- [DESCRIPTION OF THE TASK]
Take the data below and extract the lines from the one with "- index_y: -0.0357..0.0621" to the one with "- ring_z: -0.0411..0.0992", inclusive, exactly as written.

----------

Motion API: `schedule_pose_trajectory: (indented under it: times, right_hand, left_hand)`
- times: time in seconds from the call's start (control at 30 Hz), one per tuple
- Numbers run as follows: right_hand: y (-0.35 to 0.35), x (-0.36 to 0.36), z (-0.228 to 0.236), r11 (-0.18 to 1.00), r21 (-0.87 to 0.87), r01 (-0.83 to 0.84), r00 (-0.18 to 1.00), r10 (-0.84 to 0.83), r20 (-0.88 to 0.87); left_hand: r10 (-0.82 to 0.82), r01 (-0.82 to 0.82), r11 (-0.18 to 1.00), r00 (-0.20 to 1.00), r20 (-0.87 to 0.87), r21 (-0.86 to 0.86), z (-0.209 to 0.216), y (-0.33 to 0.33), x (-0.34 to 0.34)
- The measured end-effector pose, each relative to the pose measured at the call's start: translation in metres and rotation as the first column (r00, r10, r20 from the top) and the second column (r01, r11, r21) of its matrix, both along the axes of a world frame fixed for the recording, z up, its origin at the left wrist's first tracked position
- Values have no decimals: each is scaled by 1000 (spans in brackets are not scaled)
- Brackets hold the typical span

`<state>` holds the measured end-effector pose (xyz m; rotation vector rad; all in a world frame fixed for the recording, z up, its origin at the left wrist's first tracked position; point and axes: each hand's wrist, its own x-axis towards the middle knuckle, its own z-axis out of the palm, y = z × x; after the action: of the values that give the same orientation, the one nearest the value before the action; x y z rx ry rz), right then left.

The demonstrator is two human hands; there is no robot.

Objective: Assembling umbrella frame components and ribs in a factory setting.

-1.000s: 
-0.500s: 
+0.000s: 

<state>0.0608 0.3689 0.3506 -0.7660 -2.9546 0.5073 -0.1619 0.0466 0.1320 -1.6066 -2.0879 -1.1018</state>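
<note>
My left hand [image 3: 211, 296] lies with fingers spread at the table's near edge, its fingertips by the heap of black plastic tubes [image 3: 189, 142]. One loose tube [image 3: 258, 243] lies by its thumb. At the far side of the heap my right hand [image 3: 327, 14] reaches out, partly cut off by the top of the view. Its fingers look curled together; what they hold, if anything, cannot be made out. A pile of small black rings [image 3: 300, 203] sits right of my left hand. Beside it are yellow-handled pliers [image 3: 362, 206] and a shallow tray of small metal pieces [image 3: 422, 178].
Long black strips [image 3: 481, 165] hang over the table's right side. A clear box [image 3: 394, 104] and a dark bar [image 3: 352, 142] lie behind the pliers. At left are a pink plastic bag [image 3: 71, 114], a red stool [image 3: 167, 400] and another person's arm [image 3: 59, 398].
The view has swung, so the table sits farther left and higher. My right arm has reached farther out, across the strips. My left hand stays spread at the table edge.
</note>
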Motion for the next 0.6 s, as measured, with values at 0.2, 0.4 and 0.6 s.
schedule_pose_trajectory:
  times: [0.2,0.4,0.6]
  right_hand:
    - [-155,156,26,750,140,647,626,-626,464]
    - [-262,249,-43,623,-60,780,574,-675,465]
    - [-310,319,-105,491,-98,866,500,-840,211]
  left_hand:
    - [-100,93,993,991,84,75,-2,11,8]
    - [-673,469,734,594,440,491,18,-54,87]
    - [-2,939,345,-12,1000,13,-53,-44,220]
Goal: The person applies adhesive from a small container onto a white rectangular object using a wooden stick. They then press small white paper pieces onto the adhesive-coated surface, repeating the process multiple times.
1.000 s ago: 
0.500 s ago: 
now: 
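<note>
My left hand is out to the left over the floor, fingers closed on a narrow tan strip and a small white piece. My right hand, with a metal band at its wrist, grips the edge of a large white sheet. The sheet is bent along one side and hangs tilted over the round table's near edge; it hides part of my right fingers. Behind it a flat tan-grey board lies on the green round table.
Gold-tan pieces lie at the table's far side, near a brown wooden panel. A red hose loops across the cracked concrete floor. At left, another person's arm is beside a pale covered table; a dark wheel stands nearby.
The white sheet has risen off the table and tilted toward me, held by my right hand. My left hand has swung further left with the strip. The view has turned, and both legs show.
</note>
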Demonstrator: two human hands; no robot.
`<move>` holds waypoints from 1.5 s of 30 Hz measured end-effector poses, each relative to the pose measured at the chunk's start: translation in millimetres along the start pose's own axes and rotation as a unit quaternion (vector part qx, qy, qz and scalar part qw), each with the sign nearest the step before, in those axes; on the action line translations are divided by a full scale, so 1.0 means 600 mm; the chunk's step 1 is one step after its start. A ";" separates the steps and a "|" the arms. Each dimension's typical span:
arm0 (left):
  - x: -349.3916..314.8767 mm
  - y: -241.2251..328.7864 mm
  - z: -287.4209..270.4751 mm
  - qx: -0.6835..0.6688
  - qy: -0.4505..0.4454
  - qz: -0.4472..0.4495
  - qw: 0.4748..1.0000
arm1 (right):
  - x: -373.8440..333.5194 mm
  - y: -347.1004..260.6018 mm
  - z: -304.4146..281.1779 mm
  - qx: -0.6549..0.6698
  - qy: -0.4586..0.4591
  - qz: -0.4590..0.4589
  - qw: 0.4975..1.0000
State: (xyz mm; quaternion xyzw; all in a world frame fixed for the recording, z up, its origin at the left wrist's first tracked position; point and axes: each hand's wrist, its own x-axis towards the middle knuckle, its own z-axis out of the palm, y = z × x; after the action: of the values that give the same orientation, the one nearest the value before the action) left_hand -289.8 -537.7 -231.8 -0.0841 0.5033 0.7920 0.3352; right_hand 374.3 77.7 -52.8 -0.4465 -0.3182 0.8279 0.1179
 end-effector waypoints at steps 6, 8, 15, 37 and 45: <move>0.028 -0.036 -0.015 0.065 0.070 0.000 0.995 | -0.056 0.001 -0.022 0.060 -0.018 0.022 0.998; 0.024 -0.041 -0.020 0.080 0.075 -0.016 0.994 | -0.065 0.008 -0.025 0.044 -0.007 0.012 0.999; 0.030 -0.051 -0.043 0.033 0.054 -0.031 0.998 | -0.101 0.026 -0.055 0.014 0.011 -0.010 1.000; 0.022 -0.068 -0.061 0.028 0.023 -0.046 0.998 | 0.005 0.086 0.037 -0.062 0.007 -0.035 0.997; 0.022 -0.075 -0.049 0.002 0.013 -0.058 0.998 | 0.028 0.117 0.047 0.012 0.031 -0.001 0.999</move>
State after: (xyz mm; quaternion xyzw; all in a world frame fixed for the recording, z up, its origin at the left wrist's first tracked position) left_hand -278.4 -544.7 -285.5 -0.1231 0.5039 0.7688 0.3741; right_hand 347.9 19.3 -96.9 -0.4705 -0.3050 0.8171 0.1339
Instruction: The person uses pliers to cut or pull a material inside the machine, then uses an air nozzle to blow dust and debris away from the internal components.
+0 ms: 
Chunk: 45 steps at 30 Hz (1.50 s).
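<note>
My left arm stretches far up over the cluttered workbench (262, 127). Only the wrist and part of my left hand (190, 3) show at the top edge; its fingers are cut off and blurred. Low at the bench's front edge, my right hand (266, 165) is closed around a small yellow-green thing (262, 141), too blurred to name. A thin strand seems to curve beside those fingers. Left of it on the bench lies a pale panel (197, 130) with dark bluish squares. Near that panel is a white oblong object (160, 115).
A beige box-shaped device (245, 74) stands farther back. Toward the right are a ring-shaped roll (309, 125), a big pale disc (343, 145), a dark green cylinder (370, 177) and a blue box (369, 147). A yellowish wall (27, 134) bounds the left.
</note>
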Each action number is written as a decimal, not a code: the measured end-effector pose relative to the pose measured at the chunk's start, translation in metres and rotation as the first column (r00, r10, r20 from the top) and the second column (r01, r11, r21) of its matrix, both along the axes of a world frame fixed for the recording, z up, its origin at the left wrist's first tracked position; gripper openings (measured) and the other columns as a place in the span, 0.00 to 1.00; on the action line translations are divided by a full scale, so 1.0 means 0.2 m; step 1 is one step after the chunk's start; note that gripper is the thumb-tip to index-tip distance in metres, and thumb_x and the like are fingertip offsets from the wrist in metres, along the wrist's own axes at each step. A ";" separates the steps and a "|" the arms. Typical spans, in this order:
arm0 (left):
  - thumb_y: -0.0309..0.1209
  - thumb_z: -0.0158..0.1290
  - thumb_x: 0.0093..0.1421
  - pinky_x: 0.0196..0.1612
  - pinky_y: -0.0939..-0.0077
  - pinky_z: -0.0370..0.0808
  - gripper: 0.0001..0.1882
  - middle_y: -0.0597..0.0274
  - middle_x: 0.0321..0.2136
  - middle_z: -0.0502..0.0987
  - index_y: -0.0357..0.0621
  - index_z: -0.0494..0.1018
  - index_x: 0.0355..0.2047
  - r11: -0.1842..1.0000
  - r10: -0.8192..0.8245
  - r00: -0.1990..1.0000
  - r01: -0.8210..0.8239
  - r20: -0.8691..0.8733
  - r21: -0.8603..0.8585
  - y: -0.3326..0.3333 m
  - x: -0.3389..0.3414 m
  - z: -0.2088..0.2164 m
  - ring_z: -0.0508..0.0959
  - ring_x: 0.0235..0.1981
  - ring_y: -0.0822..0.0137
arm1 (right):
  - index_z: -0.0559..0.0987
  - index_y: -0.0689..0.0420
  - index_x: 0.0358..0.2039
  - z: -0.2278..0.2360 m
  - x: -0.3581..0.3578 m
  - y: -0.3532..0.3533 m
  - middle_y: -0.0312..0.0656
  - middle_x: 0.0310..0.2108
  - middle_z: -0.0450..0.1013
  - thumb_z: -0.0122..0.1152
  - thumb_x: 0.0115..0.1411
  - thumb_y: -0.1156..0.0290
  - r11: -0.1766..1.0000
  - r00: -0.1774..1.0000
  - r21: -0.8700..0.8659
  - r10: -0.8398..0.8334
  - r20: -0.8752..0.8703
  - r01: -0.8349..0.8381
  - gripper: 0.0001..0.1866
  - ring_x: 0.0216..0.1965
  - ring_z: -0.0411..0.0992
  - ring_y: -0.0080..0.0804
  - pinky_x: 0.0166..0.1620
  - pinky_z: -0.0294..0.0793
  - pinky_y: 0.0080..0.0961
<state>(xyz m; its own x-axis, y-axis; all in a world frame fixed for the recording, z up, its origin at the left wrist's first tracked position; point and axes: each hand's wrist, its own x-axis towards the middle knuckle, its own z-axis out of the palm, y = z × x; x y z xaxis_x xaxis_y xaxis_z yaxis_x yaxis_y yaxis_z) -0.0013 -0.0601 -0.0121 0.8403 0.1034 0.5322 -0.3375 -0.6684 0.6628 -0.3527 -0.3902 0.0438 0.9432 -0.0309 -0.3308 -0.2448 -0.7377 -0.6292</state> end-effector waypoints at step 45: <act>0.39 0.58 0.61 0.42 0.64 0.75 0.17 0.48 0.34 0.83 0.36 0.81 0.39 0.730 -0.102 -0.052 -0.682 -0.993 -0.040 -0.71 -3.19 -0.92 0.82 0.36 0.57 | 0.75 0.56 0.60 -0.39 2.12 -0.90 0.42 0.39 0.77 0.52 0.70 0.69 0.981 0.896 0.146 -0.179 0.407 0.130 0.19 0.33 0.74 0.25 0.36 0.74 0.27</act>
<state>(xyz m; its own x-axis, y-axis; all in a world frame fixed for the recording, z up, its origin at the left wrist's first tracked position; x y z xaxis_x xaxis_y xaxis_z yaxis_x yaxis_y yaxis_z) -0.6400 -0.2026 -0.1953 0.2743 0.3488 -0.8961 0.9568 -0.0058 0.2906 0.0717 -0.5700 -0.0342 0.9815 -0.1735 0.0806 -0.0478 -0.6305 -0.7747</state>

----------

- [EXERCISE RESPONSE]
  - index_y: -0.0357..0.0621
  - index_z: -0.0494..0.1018
  - index_x: 0.0355..0.2047
  - r11: -0.1842..1.0000
  - r10: -0.8192..0.8245
  - r00: -0.1990..1.0000
  - r01: -0.8210..0.8239
  - r20: -0.8691..0.8733
  - r21: -0.8603..0.8585
  - y: -0.3326..0.3333 m
  - x: -0.3389..0.3414 m
  - z: -0.2088..0.2164 m
  - ring_z: -0.0508..0.0959
  - ring_x: 0.0235..0.1981
  - ring_y: -0.0822..0.0137
arm1 (right):
  - index_z: -0.0559..0.0987
  - index_y: -0.0689..0.0420
  - index_x: 0.0358..0.2039
  - z: -0.2278..0.2360 m
  - x: -0.3581..0.3578 m
  - y: -0.3532..0.3533 m
  - middle_y: -0.0312..0.0656
  - middle_x: 0.0310..0.2108
  - middle_z: -0.0450..0.1013
  - thumb_z: -0.0122..0.1152
  - thumb_x: 0.0115..0.1411
  - thumb_y: -0.1156..0.0290
  - r11: -0.1766..1.0000
  - r00: -0.1774..1.0000
  - r21: -0.8700..0.8659
  - r10: -0.8398..0.8334
  - r20: -0.8752..0.8703
  - r01: -0.8349..0.8381
  - gripper: 0.0001..0.1866
  - ring_x: 0.0216..0.1965
  - ring_z: -0.0411..0.0992

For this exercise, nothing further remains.